About this task
Pull each line containing "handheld" out of the data and copy it.

§

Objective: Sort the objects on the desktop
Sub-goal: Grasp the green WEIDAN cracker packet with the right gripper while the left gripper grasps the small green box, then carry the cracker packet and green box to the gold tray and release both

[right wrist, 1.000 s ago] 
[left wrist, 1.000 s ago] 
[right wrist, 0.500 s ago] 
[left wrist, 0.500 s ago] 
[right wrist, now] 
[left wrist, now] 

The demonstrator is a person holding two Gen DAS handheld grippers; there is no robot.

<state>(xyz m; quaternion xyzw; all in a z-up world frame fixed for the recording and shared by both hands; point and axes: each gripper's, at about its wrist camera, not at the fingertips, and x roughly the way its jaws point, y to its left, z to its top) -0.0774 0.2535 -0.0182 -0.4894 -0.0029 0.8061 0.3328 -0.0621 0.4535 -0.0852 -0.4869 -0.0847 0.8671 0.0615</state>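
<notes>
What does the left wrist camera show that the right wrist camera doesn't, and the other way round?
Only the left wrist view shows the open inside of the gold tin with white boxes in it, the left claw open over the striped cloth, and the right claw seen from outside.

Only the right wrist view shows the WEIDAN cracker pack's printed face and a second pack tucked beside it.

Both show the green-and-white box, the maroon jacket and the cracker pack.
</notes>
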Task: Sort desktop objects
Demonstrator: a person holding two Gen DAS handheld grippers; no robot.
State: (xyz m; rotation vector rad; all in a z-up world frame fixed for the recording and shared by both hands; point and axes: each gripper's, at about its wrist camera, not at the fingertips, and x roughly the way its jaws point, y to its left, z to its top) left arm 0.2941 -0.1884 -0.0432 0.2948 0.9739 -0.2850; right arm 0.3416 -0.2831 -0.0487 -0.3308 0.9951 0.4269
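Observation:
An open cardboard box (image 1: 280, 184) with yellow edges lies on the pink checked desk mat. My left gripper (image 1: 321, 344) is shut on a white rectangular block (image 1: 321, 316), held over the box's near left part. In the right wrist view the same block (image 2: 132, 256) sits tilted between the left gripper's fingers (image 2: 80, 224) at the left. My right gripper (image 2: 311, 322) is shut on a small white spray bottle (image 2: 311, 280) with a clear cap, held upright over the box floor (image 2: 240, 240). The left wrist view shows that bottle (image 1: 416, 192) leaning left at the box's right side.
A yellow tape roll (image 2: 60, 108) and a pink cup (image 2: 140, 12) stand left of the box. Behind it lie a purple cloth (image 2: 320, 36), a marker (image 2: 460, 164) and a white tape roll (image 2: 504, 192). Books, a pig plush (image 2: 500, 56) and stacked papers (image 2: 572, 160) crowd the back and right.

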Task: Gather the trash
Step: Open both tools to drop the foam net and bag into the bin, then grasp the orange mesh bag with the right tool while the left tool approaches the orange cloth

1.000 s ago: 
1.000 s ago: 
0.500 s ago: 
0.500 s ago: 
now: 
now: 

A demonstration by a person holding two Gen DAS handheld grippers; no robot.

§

Written reply
The demonstrator is a person holding two Gen DAS handheld grippers; there is no robot.
Demonstrator: a person holding two Gen DAS handheld grippers; no robot.
A demonstration by a person holding two Gen DAS handheld grippers; no robot.

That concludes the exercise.